Da ich ja nur doofe Tischlerfrau ohne irgendwelche Kenntnisse bezüglich des Bretts mit den 64 Feldern bin, hat es etwas gedauert, bis ich begriff. Aber nun ist mir klar, dass eine Verschwörung gegen mich am Laufen ist!
Denn ausgeschlafen wird sonntags grundsätzlich nicht, weil es da ein Spiel gibt, dass ein echter Spielverderber ist:
Entweder Schwarz gewinnt in Form eines knalldunklen Bulgarischen Stragramis, der dringend Gassi muss oder zumindest morgendliche Langeweile hat.Oder die Kinder spielen Wettkampfschach und benötigen meine Taxidienste – oooder der Gatte fährt mit dem Azubi in das Land des amtierenden Schachweltmeisters.

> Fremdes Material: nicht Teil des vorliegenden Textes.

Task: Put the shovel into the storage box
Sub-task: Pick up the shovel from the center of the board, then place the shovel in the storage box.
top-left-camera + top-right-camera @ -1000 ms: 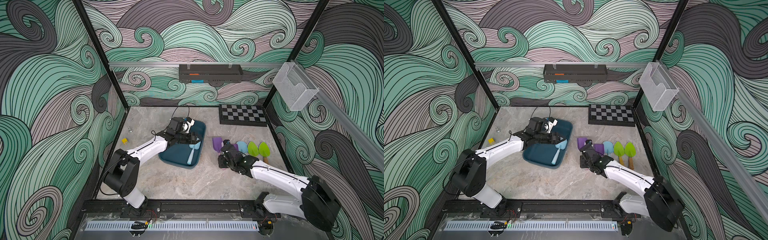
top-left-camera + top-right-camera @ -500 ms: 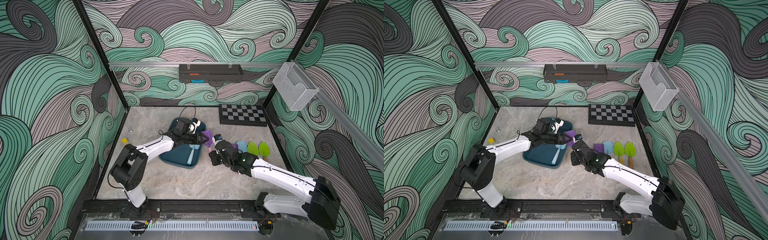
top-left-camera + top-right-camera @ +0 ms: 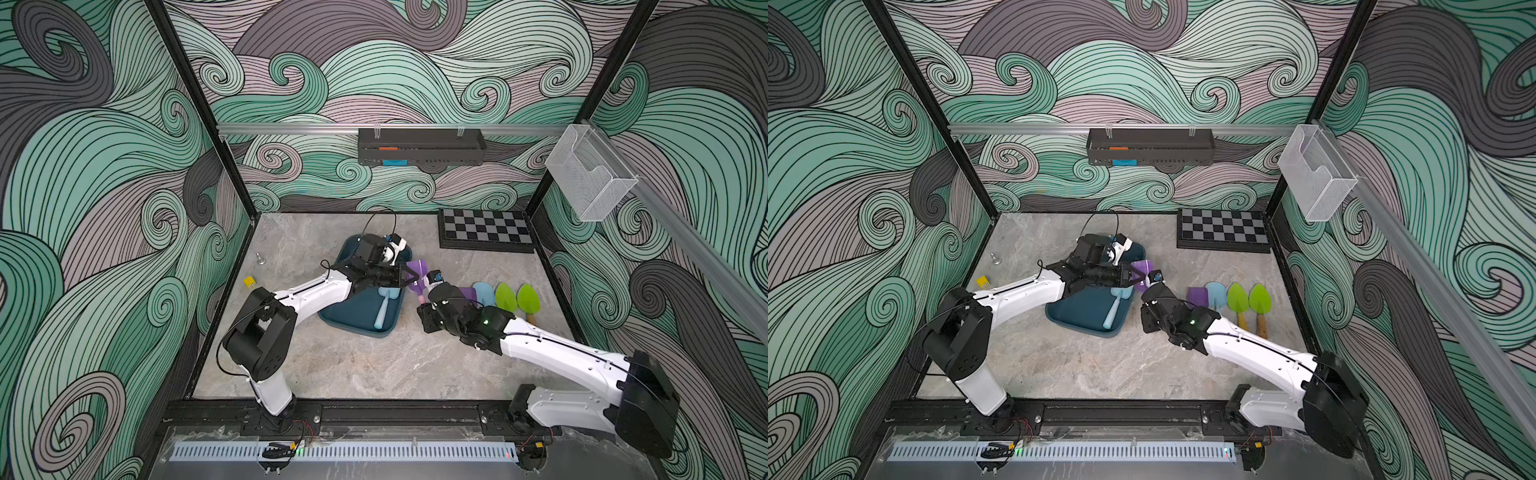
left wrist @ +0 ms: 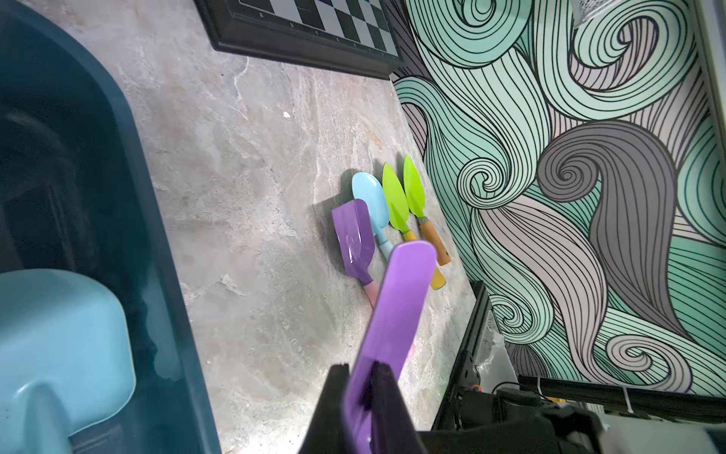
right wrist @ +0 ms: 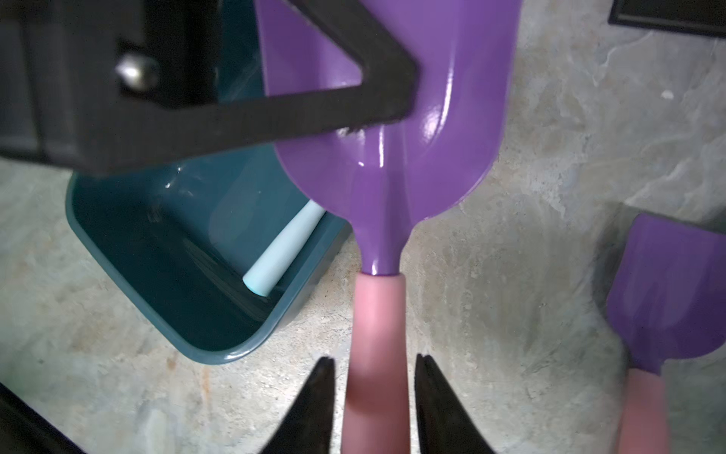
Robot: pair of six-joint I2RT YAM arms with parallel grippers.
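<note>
Grey marbled tabletop (image 3: 374, 365) carries the shallow dark teal plastic storage box (image 3: 357, 330), below and behind the left gripper (image 4: 359, 377), which is clamped across the blade of the glossy purple shovel (image 5: 393, 129) with a pink handle, just outside the rim. The right gripper (image 5: 374, 359) stands parted, jaws flanking the handle without contact. Risk: a single pinch on the glossy blade may let the shovel pivot or slip and land beside the box.

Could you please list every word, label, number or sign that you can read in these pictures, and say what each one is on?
No text can be read with certainty.
Chessboard frame: small pale marks along its edge in the left wrist view, perhaps coordinates, too small to read.
Storage box and purple shovel: no markings show.
</note>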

Der Wahnsinn hat auf alle Fälle Methode, denn aufgestanden wird sonntags grundsätzlich immer früh, und jedes Mal hat es was mit Schach zu tun!

Also:
Lieber Magnus,
was nach der nun bald endenden Schachsaison und des beendeten Norwegenabenteuers noch fehlen dürfte, wäre Folgendes:
Ein weiteres Mal früh aufstehen, um den Schachweltmeister persönlich bei uns begrüßen zu dürfen! Alles Nähere kann gerne in Haugesund zwischen dem 9. und dem 16. März mit dem Tischlermeister persönlich abgesprochen werden.
Alternativ befürchte ich nämlich ein zusätzlich frühes Aufstehen aus nicht ganz so schönem Anlass: Ein verdorbener Magen aufgrund zu viel Schwarz-Weiß-Gebäck!